Required work – Below is a listing to copy exactly; no image goes into the copy.

Information shown –

↓

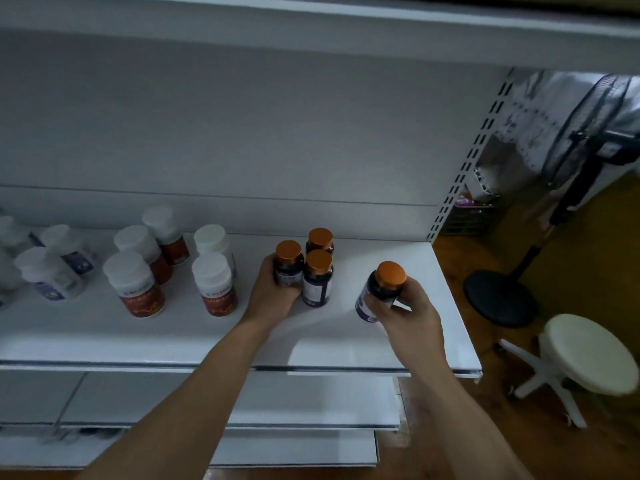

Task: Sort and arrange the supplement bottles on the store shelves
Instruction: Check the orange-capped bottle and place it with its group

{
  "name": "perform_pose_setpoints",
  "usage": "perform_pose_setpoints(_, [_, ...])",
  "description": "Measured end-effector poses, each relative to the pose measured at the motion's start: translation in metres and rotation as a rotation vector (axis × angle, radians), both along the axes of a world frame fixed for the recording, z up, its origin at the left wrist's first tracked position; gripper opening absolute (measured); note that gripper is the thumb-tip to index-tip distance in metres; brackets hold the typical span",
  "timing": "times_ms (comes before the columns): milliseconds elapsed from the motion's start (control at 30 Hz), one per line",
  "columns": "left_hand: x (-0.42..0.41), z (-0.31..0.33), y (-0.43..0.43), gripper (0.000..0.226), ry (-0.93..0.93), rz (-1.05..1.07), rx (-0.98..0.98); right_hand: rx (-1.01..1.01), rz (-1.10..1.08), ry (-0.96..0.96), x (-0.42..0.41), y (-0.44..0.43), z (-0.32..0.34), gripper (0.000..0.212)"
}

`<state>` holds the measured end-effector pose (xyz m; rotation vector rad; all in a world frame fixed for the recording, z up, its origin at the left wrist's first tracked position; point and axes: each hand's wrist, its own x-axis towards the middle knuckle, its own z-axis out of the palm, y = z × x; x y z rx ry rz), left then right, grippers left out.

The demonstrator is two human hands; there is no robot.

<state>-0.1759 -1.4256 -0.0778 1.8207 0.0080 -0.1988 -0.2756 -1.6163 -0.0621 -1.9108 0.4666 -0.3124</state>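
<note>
Supplement bottles (213, 282) are standing on the smooth white shelf (138, 337): round white-capped bottles (135, 285) with red labels, print too blurred for us to read, then dark orange-capped bottles (318, 275). Our left hand (273, 294) is gripping one standing bottle (288, 268); our right hand (412, 313) is holding a tilted bottle (381, 289).

Your white shelf board (329, 341) looks like smooth painted metal with a soft sheen. Each dark orange-capped bottle (317, 277) on it is glossy, its cap coppery and satin. At 9 o'clock from those, the white-capped red-labelled bottles (133, 284) look like matt plastic. At 3 o'clock of the shelf, the brown wooden floor (453, 265) shows a dull polish.
</note>
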Motion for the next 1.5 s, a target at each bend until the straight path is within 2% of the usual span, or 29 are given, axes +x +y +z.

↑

Solution –
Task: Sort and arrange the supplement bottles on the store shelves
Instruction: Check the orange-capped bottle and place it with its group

{
  "name": "perform_pose_setpoints",
  "usage": "perform_pose_setpoints(_, [_, ...])",
  "description": "Measured end-effector poses, each relative to the pose measured at the motion's start: translation in metres and rotation as a rotation vector (axis × angle, radians), both along the axes of a world frame fixed for the recording, z up, its origin at the left wrist's first tracked position; gripper opening absolute (measured); note that gripper is the thumb-tip to index-tip distance in metres; brackets hold the typical span",
  "timing": "times_ms (comes before the columns): milliseconds elapsed from the motion's start (control at 30 Hz), one per line",
  "columns": "left_hand: x (-0.42..0.41), z (-0.31..0.33), y (-0.43..0.43), gripper (0.000..0.226), ry (-0.93..0.93), rz (-1.05..1.07), rx (-0.98..0.98); right_hand: rx (-1.01..1.01), rz (-1.10..1.08), ry (-0.96..0.96), x (-0.42..0.41), y (-0.44..0.43), z (-0.32..0.34), gripper (0.000..0.212)"
}

`<state>` holds the measured end-effector pose (xyz m; rotation vector rad; all in a world frame fixed for the recording, z up, its origin at the left wrist's first tracked position; point and axes: each hand's wrist, its own x-axis towards the middle knuckle, its own z-axis out of the palm, y = z × x; x y z rx ry rz), left then right, grippers left out.

The demonstrator is two human hands; there is no robot.

<state>-0.1759 -1.4256 -0.0778 1.8207 0.0080 -0.1988 -0.2756 -1.6163 -0.0621 -1.9108 0.4666 -0.3124</state>
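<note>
Supplement bottles (213, 282) are standing on the smooth white shelf (138, 337): round white-capped bottles (135, 285) with red labels, print too blurred for us to read, then dark orange-capped bottles (318, 275). Our left hand (273, 294) is gripping one standing bottle (288, 268); our right hand (412, 313) is holding a tilted bottle (381, 289).

Your white shelf board (329, 341) looks like smooth painted metal with a soft sheen. Each dark orange-capped bottle (317, 277) on it is glossy, its cap coppery and satin. At 9 o'clock from those, the white-capped red-labelled bottles (133, 284) look like matt plastic. At 3 o'clock of the shelf, the brown wooden floor (453, 265) shows a dull polish.
</note>
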Motion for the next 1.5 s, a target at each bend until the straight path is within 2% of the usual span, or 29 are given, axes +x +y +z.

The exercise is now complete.